Just curious, what makes you think I'm young and how old do you think I am?


----------



## Paumon (Jul 12, 2007)

It's not dogwood, not cotoneaster, wrong color of leaf for sandcherry and wrong color of berry for chokecherry. Those leaves don't look like any kind of cherry leaf. It's really hard to tell for sure in those pictures if the leaves have serrated edges or smooth edges but it looks to me like they have smooth edges. If they are not serrated leaves then I don't think that's any kind of cherry. I don't know of any kind of cherry that does not have serrated leaves.

Could you post two pictures of a single leaf - one pic of the top of the leaf and one pic of the underside of the leaf and be sure that it shows what the edge of the leaf is really like. That's important. 

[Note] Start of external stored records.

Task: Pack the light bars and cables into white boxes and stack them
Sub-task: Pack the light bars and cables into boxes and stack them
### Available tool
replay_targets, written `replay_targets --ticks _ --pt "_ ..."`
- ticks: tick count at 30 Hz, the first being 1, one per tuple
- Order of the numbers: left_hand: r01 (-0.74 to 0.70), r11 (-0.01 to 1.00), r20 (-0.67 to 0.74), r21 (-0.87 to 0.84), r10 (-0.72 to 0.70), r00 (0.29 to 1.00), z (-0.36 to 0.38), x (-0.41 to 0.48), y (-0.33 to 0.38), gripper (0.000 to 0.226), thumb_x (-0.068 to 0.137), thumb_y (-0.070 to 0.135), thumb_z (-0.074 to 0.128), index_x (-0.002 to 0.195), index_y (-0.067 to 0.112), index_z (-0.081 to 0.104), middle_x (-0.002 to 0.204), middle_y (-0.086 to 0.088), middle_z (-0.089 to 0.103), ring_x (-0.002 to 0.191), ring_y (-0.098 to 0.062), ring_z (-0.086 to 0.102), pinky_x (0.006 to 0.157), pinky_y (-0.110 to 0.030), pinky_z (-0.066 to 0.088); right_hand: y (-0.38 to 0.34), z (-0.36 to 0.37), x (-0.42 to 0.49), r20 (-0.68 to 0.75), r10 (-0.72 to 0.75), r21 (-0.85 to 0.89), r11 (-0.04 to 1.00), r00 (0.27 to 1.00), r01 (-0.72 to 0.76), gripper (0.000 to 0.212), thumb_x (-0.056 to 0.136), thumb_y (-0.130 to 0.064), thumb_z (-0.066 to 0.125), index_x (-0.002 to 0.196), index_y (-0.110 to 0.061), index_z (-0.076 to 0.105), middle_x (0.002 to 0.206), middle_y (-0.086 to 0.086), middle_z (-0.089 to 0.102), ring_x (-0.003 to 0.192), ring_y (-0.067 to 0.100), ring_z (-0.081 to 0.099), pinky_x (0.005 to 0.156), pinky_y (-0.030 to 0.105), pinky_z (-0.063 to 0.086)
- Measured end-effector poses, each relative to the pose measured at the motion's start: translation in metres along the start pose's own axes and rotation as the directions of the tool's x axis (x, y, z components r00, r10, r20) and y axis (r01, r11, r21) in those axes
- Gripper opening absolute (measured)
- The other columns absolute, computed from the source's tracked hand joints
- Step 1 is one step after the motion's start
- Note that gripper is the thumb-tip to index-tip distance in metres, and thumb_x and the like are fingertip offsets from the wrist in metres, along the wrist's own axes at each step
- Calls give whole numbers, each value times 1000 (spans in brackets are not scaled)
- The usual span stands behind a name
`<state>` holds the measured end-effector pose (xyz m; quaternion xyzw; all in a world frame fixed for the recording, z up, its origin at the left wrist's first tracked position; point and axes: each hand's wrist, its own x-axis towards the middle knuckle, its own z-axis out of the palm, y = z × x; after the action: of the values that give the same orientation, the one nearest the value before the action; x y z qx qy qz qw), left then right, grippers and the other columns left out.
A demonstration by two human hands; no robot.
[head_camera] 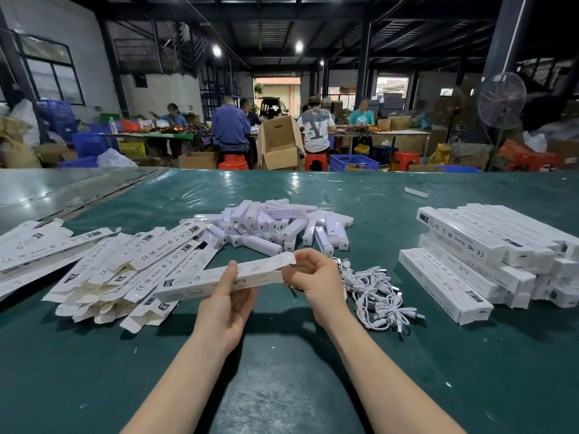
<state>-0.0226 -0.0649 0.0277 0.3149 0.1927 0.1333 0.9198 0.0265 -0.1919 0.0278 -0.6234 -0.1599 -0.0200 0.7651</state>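
Fingers (231, 272): left hand (224, 303) gripped the long white cardboard box (200, 281) over the green desk (313, 371); right hand (316, 277) pinched its open end flap.
Done: stack of closed white boxes (488, 255) stood by the right edge.
Left: flat white box blanks (125, 267), loose white light bars (275, 225) and coiled white cables (376, 292) remained.
Held box contents: hidden.

The worktop (282, 386) wears a green, slightly glossy sheet. The white box (194, 281) in the left hand (224, 308) is matt printed card; light bars (272, 223) beyond that hand look smooth, glossy plastic.
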Motion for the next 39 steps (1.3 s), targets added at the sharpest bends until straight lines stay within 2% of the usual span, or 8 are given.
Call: replay_targets --ticks 3,7,15,18,21,23,31,39 --pt "-70 994 -1 79 70 998 -3 1 -3 12 84 17 66 90 8 59 74 -6 69 55 -9 68 49 -21 54 3 3 -4 -81 -68 -217 975 994 49 43 68 10 63 82 -29 48 80 -7 56 64 8 55 60 23 45" --pt "-95 992 -12 79 96 995 -2 1 -3 12 84 15 66 89 7 59 69 -5 70 55 -8 67 49 -21 54 5 10 -5 -122 -73 -183 982 990 50 40 67 12 60 76 -25 50 81 -5 60 67 11 58 63 22 46" --pt "-186 967 17 173 186 982 -1 0 -8 7 83 10 66 84 9 59 66 -1 70 61 -10 67 54 -21 56 7 10 -2 -208 186 76 982 960 -174 35 72 16 56 82 -17 51 85 9 56 73 20 53 46 18 45" --pt "-227 954 8 197 230 973 -1 0 -11 12 83 9 67 89 10 57 83 -6 66 76 -16 65 60 -22 58 6 12 -3 -146 356 275 911 923 -308 27 78 20 53 75 -7 53 77 10 58 70 18 57 51 16 52" --pt "-231 961 -29 155 238 971 0 -2 -9 10 84 9 66 87 12 57 79 -4 65 62 -10 67 56 -22 57 5 15 -5 -77 399 338 873 914 -353 28 80 18 52 68 -7 54 62 6 62 59 13 59 55 19 54" --pt "-219 970 -76 106 227 971 0 -3 -5 8 85 11 65 85 12 57 77 -4 64 51 -5 65 50 -20 55 5 18 -6 -17 396 347 864 918 -366 27 82 14 54 68 -9 56 52 -2 64 58 10 60 59 21 53" --pt "-189 981 -131 43 193 972 -1 -4 0 9 85 16 66 88 14 57 79 -3 63 47 -4 64 43 -18 51 2 17 -8 130 262 325 900 956 -290 21 82 13 55 74 -5 64 62 -1 69 61 8 65 63 17 54" --pt "-108 994 -158 -34 101 982 1 0 6 11 86 21 65 84 15 56 82 -2 61 73 -10 59 44 -18 52 0 20 -11 82 40 77 996 996 -47 26 78 10 64 67 -14 68 57 -7 67 54 3 60 62 17 54"
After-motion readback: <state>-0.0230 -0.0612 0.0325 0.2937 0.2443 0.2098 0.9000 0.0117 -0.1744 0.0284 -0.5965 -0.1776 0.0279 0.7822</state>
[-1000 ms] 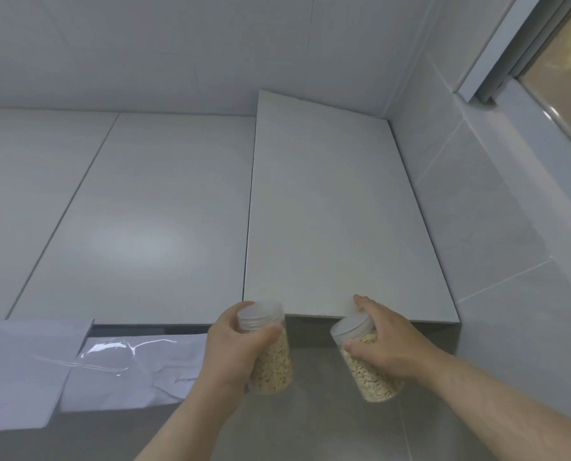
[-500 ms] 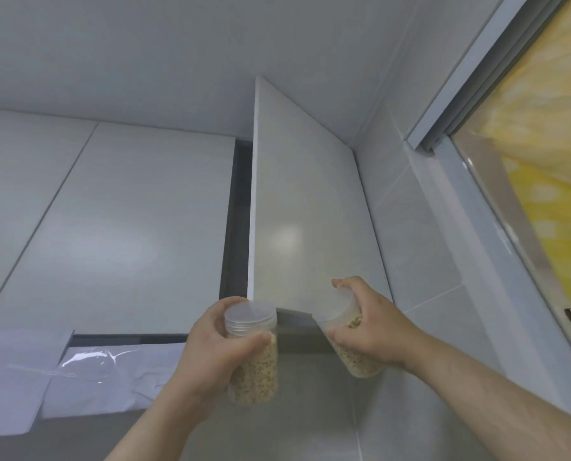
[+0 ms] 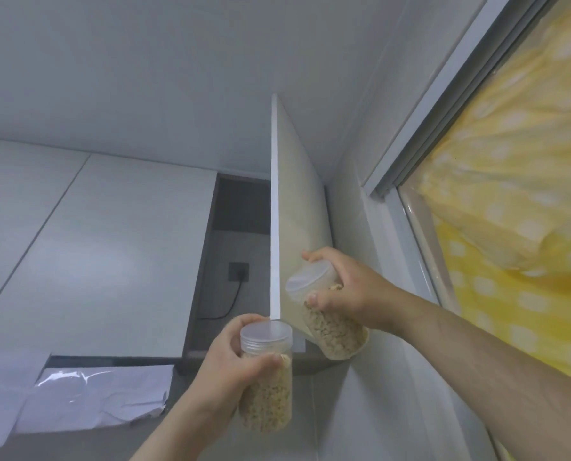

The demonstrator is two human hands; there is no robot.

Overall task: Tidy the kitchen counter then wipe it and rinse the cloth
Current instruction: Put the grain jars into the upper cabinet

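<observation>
I look up at white wall cabinets. My left hand (image 3: 231, 367) grips a clear plastic jar (image 3: 267, 390) of pale grains with a translucent lid, held upright below the cabinet. My right hand (image 3: 347, 291) grips a second, similar jar (image 3: 330, 331), tilted to the left, against the lower corner of the open cabinet door (image 3: 294, 234). The door stands swung out edge-on toward me. Behind it the cabinet opening (image 3: 237, 247) is dark, with a wall socket (image 3: 238, 271) and a black cable inside.
Closed white cabinet doors (image 3: 111, 247) fill the left. A crumpled sheet of plastic film (image 3: 91, 394) hangs under them at the lower left. A window frame (image 3: 410, 161) with a yellow dotted curtain (image 3: 517, 227) is close on the right, beside a tiled wall.
The cabinet door has swung from nearly closed to wide open, baring the dark interior. My right hand moved up with its jar along the door's lower corner; the view turned right.
</observation>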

Also please post a close up picture of a berry that is cut in half so it shows the inside color and texture of the berry and it would be helpful to see a picture of the seed(s) that are taken out of the berry but sitting beside the berry for size comparison.


----------



## SJSFarm (Jun 13, 2012)

Got a pic of the trunk, there are three. 

Please ignore the weeds!


----------



## SJSFarm (Jun 13, 2012)

The berries turn almost black when 'ripe'


----------



## SJSFarm (Jun 13, 2012)

There are two seeds in each.

Most of the ripe ones have a black spot on both sides of the seed. 

Sorry about the number of posts, every time I try to post more than one pic, it wipes out all but the last


----------



## Annie (May 10, 2002)

Does the bark have whitish spots? Try scraping the bark with your fingernail and see if it's yellowish underneath. Are the veins on the leaves alternate instead of opposite? Judging by the berries, you might have a glossy buckthorn.


----------



## Tiempo (May 22, 2008)

Hard to tell from my phone , but from what I can see it looks like buckthorn


----------



## SJSFarm (Jun 13, 2012)

I just looked it up, kind of looks like it. 

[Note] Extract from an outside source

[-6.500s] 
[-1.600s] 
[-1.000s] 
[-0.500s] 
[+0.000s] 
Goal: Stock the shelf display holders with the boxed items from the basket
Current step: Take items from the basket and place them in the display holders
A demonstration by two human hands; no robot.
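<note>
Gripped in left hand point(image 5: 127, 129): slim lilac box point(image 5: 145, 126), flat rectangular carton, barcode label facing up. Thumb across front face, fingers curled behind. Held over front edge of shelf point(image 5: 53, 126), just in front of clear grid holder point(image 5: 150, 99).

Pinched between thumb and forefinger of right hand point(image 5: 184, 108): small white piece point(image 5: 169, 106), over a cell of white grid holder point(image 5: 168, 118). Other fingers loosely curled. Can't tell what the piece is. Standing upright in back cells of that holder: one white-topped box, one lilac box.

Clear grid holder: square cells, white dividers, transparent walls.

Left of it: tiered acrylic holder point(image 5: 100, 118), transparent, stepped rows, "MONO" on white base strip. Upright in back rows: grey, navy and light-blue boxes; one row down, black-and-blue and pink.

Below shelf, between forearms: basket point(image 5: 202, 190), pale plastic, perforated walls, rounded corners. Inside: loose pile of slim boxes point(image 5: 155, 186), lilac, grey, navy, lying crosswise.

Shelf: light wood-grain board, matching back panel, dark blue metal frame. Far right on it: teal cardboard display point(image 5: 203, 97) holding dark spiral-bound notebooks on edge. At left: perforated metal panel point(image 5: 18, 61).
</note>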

I'm a little nervous now because several of the first hits on the search were 'how the eradicate buckthorn', or 'envasive'. GREAAAAAT!

Now I need to see if the goats like to eat it! I seemed to come up haut last year, bu I didn't notice the berries.


----------



## Annie (May 10, 2002)

looks like we all 3 posted at the same time.  It looks like you have a buckthorn from your pics. I think I've read where deer will eat the leaves but I don't know about goats. Birds will eat the berries, but that is also how it gets dispersed!  I think the common buckthorn is more invasive than the glossy, but either one can be pushy.


----------



## Badger (Jun 11, 2010)

dizzy said:


> Just curious, what makes you think I'm young and how old do you think I am?

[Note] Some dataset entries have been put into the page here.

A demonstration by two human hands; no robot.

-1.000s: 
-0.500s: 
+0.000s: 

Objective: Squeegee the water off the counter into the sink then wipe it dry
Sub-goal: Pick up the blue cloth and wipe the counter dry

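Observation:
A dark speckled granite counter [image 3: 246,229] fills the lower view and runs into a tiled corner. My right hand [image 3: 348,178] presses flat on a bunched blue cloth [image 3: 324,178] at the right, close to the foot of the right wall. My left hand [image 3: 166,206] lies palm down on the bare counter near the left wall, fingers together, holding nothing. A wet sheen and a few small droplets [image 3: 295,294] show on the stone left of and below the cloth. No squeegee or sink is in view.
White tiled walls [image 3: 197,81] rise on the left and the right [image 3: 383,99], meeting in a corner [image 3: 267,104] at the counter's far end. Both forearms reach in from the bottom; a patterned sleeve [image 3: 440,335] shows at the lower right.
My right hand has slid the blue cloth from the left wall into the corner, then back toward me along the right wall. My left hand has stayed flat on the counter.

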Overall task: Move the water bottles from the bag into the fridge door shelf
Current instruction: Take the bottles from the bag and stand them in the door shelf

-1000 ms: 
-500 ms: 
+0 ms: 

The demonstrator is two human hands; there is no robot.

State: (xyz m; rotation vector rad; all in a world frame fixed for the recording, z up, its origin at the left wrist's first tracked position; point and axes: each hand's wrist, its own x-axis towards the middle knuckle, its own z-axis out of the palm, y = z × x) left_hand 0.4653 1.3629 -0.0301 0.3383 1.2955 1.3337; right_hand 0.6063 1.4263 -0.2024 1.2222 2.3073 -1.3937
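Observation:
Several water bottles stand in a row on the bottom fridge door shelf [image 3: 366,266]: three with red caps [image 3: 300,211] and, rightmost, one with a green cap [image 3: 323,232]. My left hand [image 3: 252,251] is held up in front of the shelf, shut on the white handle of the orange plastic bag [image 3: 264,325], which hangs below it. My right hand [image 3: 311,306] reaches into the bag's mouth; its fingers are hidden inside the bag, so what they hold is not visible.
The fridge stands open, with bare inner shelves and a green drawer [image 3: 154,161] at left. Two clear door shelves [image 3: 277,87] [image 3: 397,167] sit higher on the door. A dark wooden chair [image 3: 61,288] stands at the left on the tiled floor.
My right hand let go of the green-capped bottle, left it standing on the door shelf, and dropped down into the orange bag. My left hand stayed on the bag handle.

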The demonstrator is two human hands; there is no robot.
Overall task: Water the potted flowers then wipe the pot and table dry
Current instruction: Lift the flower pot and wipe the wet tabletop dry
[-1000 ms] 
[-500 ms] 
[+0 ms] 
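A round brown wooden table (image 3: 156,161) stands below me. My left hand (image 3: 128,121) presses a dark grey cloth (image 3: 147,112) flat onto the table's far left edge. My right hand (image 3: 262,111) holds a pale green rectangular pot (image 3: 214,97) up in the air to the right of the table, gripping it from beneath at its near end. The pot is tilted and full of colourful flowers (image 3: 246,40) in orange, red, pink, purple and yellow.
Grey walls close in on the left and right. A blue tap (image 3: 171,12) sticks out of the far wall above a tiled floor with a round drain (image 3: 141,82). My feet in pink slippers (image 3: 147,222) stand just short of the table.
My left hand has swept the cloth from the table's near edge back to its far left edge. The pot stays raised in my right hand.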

I thought I read in one of your posts that you were 19. I can't find it now.
My error, sorry if I offended you.


----------



## simi-steading (Sep 27, 2012)

Annie said:


> Does the bark have whitish spots? Try scraping the bark with your fingernail and see if it's yellowish underneath. Are the veins on the leaves alternate instead of opposite? Judging by the berries, you might have a glossy buckthorn.


No doubt in my mind it's a buckthorn... the bark gave it away..

Yes, it can be very invasive.. When you see new sprouts, pull them up...


----------



## dizzy (Jun 25, 2013)

Badger said:


> I thought I read in one of your posts that you were 19. I can't find it now.
> My error, sorry if I offended you.


Not in the least! I'm just trying to figure out how I had my daughter 3 years B4 I was born. :hysterical:

OK, now y'all have me curious. We don't have buck thorn around here. I'm going to have to read up on it.


----------